Mr. Singh said he was not offended by the comments.

“I didn’t take it personal at all,” he said speaking to reporters during a break in campaigning.

“I am concerned with politics that divide communities, that pit one against another. There’s too much of that.”

He said there is nothing wrong with a candidate reaching out to organize in their community, especially among communities that have been underrepresented.

“The difference is we don’t want to have divisions based on racial lines,” he said.

Valentine Wu, a former provincial candidate for the Green Party who lives in Burnaby South, said he thought the response to Ms. Wang’s post was an overreaction and not offensive to other ethnic groups.

“No offensive words at all. My personal understanding is she just described the facts … I don’t see any offensive meanings against [South Asian] Canadians” he said.

He said Ms.
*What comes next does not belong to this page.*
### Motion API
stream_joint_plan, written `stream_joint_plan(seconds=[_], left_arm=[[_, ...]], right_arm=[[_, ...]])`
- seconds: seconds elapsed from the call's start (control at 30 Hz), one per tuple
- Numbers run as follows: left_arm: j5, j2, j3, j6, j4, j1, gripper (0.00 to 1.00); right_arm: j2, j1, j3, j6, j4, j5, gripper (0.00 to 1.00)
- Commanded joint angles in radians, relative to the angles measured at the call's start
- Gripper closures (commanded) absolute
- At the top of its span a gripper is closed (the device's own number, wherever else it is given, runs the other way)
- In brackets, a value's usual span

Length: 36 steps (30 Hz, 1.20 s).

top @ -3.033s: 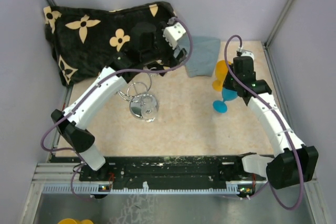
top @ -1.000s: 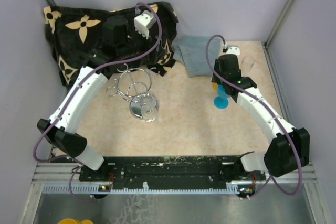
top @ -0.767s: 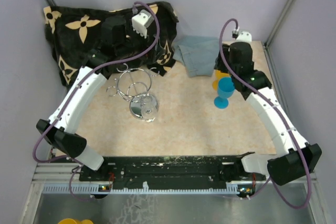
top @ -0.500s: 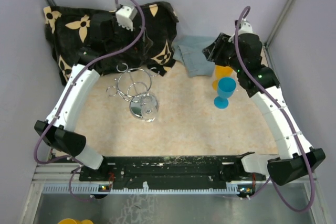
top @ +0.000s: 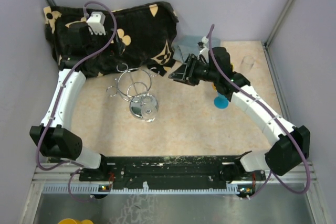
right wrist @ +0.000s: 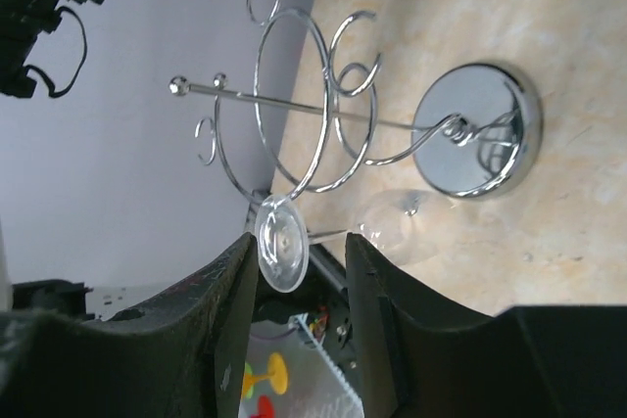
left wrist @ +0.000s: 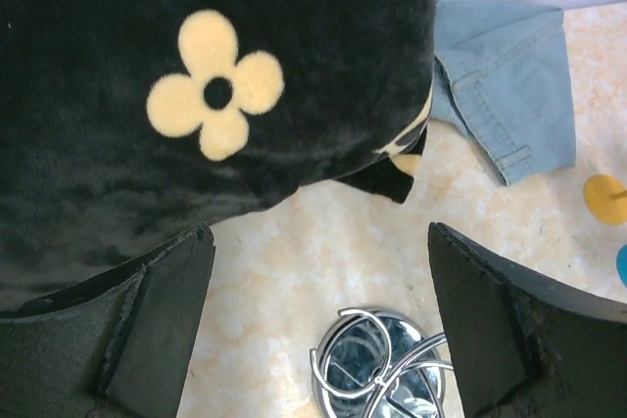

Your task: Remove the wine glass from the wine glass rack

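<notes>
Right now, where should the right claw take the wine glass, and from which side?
Take the stem, coming in level from the right arm's side, where the open right claw faces it. The glass hangs upside down, foot hooked in a loop of the rack, bowl lowest. The stem is thin and bare, so it likely fits the claw; the bowl is wider.

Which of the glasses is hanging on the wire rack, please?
The clear wine glass, hanging upside down from the wine glass rack; the blue goblet and the small clear glass stand on the table, apart from it.
</notes>
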Motion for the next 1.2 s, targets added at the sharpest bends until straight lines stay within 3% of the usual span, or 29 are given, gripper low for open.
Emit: stream_joint_plan(seconds=[0.0, 0.3, 0.6, 1.17], left_arm=[[0.018, -0.059, -0.043, -0.019, 0.060, 0.022, 0.06], [0.047, -0.060, -0.083, -0.052, 0.061, 0.066, 0.07], [0.097, -0.040, -0.056, -0.070, 0.046, 0.074, 0.00], [0.115, -0.033, -0.060, -0.081, 0.042, 0.076, 0.01]], right_arm=[[0.018, 0.036, -0.038, 0.117, 0.197, -0.133, 0.59], [0.068, 0.072, -0.146, 0.219, 0.391, -0.271, 0.56], [0.118, 0.125, -0.129, 0.207, 0.397, -0.284, 0.55], [0.165, 0.158, -0.103, 0.179, 0.373, -0.280, 0.60]])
Wang was attempting to highlight her Chinese roots to encourage other Chinese Canadians to vote for her, but Mr. Wu said it’s a strategy he would not prefer.

Many Chinese-Canadian candidates promote themselves and their platforms on WeChat, but Mr. Wu said he personally abandoned using the social-media site because he felt it pigeonholed him.

“[Those candidates] put themselves in a smaller box. If you are in that small box, you cannot avoid thinking that way, and people outside will think, okay, Chinese vote for Chinese.”